Important Caveats and Limitations
• Human Review is Non-Negotiable: Every document Claude produced was reviewed by a qualified CA before any action was taken.
• Case Law Verification: Each citation must be verified from original sources. AI can occasionally hallucinate citations.
• Professional Judgment: Strategy, emphasis, and bench-specific arguments remain purely human decisions.
• Your Data Stays on Your Machine: Both Claude Cowork and Claude in Chrome store all conversation history and data locally on your computer, not on Anthropic’s cloud servers. Your client’s Income Tax documents, assessment orders, and financial details never leave your machine. This local-first architecture makes these tools significantly more suitable for confidential professional work compared to cloud-only AI solutions.
• ICAI Compliance: Use of AI tools must comply with ICAI guidelines. AI assists — it does not replace professional responsibility.
How to Get Started
1. Sign up for Claude Pro at claude.ai ($20/month, ~Rs. 1,700).
2. Install Claude in Chrome from the Chrome Web Store.
3. Download the Claude Desktop App for Cowork (macOS or Windows).
4. Start with a completed case — ask Cowork to organise files and prepare an assessment diary.
5. Always review AI output before filing. The CA’s signature carries legal responsibility.
Conclusion: The Future of CA Practice is Here
What happened on 12th March 2026 in our office is not an exception — it is a preview of how every CA office will work in the near future.

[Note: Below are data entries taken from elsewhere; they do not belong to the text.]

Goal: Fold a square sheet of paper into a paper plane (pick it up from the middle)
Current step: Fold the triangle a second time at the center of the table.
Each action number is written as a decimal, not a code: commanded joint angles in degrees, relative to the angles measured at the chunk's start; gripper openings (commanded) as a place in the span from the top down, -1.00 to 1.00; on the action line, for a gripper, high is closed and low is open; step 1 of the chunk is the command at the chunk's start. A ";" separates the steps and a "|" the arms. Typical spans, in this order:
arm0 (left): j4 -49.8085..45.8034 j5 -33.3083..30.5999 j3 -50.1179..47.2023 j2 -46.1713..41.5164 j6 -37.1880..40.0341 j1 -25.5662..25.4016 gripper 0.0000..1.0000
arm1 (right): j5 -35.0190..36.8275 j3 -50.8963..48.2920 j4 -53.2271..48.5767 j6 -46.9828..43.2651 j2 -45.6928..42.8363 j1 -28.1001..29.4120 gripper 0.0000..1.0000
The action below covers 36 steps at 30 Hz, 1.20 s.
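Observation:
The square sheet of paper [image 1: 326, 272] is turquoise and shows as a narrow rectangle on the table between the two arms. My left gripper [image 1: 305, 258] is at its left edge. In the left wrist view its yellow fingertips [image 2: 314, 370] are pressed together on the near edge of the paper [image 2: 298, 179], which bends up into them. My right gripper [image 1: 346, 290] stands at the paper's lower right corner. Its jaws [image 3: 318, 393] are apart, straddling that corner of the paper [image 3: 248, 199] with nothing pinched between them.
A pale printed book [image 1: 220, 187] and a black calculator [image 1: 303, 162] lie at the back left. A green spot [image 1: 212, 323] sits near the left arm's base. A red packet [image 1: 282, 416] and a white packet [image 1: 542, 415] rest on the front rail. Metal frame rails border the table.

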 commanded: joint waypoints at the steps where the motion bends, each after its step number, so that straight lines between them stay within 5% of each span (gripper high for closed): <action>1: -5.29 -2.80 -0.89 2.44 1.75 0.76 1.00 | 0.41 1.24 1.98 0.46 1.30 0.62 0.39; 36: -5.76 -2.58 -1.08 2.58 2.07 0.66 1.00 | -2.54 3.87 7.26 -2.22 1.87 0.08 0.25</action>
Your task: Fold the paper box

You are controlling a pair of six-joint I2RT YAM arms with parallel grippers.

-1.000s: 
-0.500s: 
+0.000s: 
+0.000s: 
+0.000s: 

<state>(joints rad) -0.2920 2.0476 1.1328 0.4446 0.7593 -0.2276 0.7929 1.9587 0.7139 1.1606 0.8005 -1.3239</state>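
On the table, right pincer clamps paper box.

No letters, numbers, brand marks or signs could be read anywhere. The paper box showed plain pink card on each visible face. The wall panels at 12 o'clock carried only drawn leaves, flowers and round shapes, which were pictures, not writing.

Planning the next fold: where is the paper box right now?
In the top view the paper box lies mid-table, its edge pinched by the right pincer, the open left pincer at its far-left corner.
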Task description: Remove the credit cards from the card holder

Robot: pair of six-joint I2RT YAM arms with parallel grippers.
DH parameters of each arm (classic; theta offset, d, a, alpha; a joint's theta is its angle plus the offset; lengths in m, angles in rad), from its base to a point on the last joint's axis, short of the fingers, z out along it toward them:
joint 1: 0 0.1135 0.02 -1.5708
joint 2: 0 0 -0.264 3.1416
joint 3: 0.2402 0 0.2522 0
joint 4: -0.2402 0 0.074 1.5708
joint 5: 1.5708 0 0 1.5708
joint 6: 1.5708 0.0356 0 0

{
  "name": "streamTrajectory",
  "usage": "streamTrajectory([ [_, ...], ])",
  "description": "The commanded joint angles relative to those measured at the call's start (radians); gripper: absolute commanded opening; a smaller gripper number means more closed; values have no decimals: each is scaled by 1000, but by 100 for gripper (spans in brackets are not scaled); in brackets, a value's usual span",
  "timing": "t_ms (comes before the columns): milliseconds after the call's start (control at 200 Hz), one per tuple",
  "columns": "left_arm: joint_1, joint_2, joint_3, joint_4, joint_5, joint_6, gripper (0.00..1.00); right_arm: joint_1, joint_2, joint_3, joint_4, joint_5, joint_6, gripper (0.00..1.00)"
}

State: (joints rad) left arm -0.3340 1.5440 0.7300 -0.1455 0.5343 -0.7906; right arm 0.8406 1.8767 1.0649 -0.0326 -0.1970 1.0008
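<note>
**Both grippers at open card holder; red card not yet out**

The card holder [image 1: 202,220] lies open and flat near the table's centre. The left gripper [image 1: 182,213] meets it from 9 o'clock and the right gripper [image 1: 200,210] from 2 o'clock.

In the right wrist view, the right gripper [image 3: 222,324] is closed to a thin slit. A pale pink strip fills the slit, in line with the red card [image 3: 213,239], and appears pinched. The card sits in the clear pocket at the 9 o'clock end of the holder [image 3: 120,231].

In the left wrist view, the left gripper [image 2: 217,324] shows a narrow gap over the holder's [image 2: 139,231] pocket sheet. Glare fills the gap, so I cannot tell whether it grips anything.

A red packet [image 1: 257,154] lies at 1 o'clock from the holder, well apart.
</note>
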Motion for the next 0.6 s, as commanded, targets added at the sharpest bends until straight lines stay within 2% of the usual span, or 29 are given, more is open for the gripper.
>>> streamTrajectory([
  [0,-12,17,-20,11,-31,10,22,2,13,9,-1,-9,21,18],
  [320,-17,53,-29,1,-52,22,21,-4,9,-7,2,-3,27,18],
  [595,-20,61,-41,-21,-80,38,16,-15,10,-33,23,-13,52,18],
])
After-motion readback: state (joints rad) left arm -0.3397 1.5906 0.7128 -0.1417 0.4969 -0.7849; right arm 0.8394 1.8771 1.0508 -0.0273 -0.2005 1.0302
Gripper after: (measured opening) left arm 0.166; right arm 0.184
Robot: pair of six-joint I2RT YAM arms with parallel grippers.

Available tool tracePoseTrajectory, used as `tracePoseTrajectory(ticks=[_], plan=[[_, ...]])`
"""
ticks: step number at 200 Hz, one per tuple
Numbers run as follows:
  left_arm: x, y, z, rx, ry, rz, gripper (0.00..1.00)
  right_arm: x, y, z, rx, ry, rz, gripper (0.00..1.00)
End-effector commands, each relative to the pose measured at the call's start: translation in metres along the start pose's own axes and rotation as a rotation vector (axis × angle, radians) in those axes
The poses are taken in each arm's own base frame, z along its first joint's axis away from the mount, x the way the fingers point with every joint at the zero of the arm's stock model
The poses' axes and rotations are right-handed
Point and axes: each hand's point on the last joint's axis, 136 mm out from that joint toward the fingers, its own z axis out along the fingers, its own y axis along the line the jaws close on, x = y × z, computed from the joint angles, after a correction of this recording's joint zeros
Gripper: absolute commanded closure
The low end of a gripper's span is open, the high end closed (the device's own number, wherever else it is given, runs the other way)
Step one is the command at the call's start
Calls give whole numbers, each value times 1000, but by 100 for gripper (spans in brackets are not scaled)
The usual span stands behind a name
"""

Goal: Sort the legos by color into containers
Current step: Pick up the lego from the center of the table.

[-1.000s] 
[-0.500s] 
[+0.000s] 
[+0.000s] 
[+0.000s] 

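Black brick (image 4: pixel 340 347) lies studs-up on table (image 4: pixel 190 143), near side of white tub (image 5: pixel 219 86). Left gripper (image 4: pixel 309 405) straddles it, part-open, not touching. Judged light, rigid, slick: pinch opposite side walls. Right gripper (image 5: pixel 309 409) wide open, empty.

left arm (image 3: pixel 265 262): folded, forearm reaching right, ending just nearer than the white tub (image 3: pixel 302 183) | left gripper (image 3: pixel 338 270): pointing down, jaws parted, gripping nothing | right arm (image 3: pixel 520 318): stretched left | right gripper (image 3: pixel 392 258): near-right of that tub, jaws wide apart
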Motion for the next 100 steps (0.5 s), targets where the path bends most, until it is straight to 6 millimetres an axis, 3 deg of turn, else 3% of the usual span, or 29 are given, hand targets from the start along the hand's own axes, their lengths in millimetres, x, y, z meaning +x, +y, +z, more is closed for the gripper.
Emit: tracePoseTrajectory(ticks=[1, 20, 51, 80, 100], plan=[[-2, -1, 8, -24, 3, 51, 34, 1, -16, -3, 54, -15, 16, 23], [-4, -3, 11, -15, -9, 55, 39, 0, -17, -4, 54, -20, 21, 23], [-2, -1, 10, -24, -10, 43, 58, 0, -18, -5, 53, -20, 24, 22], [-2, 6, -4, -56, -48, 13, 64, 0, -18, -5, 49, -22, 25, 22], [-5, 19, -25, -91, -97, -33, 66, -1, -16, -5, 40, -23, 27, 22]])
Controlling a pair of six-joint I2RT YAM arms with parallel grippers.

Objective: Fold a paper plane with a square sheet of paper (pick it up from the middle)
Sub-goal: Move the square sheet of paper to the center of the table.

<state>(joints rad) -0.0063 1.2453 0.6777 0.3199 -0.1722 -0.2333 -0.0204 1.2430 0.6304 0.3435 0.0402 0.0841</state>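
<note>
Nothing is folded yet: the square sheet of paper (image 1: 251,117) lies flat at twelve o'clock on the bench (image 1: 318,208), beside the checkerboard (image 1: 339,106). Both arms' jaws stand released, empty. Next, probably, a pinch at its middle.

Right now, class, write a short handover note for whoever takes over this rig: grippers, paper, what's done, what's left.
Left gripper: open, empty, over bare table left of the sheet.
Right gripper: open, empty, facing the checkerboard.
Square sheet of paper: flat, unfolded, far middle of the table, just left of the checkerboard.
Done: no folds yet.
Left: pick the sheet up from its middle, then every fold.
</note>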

The tools are available today, at an affordable price, and they work on real cases with real complexity.
The question is no longer “Should CAs use AI?” — the question is “How quickly can your practice adopt it?”
The firms that embrace these tools now will deliver faster, more thorough, and more accurate work to their clients — while the firms that wait will find it increasingly difficult to compete.
Disclaimer: Published by Himanshu Majithiya & Co., Chartered Accountants, Ahmedabad, for educational purposes only. All client identifying information has been redacted. AI-generated legal documents were reviewed by a qualified CA before action. Case laws must be independently verified. AI assists the professional — it does not replace professional judgment or responsibility. Published in compliance with ICAI Guidelines.